Ezra Furman semble être dans un état constant d’évasion. Son punk rock soul pourrait être décrit comme de la musique de route, avec des paroles largement préoccupées par la recherche d’un répit dans un monde hostile. En tant que femme trans juive, sa résistance à l’oppression se manifeste par la fuite, le plus souvent en compagnie d’un partenaire, l’amour en privé étant l’antidote à la haine en public. Dans son sixième album, All of Us Flames, Furman suit ce motif jusqu’à sa conclusion naturelle, illustrant comment, en plus de l’amour de soi, l’établissement de liens étroits avec les autres peut protéger les personnes marginalisées des effets d’éclatement de la bigoterie et de la solitude.
Sur le plan narratif, le disque commence par une vue aérienne et se concentre progressivement sur les histoires et les expériences de Furman. Elle consacre la majeure partie de la première moitié de l’album à la construction du monde, et sa vision est nettement apocalyptique, avec de l’eau empoisonnée qui coule dans des villes maudites dans l’appel aux armes d’ouverture, « Train Comes Through ». Une image récurrente particulièrement marquante est le contraste entre le noir, couleur du deuil, et le lilas, qui semble représenter la couleur lavande codée par les gays.
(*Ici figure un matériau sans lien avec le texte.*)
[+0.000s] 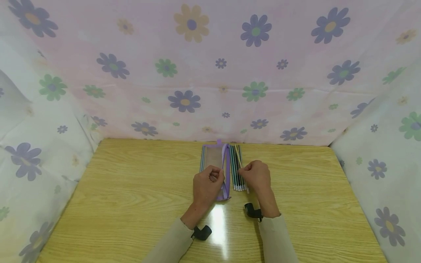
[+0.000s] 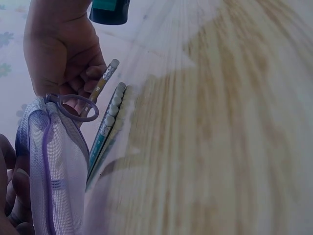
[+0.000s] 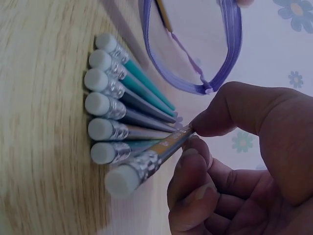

La chanson « Dressed in Black », aux accents pop-soul, se concentre sur le deuil, l’amant hanté de Furman regardant avec nostalgie un « monde qui ne s’est jamais soucié de nous ».
Être juif après l’Holocauste et homosexuel après la crise du sida signifie vivre avec un souvenir récent de la cruauté et de la perte de masse, et si Furman présente son amour comme un acte de résistance, il est évident que son triomphe est l’exception et non la norme dans All of Us Flames. Même sur la chanson optimiste et trépidante « Lilac and Black », qui occupe une zone grise similaire à celle du travail récent de Sharon Van Etten, entre art pop et heartland rock, elle chante : « Nous pouvons sourire et rire sur une photo/Mais tu sais que nos jolies têtes sont hantées » (We might smile and laugh in a photograph/But you know our pretty heads are haunted).
Même les chansons plus directement liées à la foi sur All of Us Flames sont en conversation avec l’identité sexuelle de Furman. « Book of Our Names », par exemple, s’inspire du livre de l’Exode, qui propose une liste des noms des Israélites nouvellement émancipés comme une affirmation de leur humanité. Mais connaissant la signification des noms pour les personnes trans et les effets humanisants et affirmatifs du simple fait de dire leurs noms, la déclaration selon laquelle « les noms seront les vrais noms qui sont les nôtres/Pas ceux qui nous sont donnés par les puissances ennemies » résonne particulièrement profondément. De même, sur « Poor Girl a Long Way from Heaven », une version bruyante de la pop des années 60, elle féminise Dieu, un geste lyrique qui compare la reconnaissance par Furman de sa propre féminité à un miracle.
Alors que All of Us Flames atteint son apogée avec l’énorme « Forever in Sunset », l’une des chansons rock les plus spectaculaires de Furman depuis « Driving Down to L.A. » en 2018, l’impact de la seconde moitié de l’album provient de sa concentration sur des détails autobiographiques. Ainsi, alors que la dernière partie de l’album peut sembler inhabituellement détendue ou même résignée pour Furman, les chœurs doo-wop, les synthés en pâmoison et le volume en sourdine soulignent tous le confort qu’elle trouve dans l’incarnation féminine (« I Saw the Truth Undressing »), les fantasmes de l’adolescence qu’elle n’a jamais pu vivre pleinement (« Ally Sheedy in The Breakfast Club ») et l’amour homosexuel (« Come Close »). Même si elle continue à honorer la perte collective sur All of Us Flames, Furman célèbre le répit et la rédemption qu’offre le fait de se forger une voie radicalement indépendante.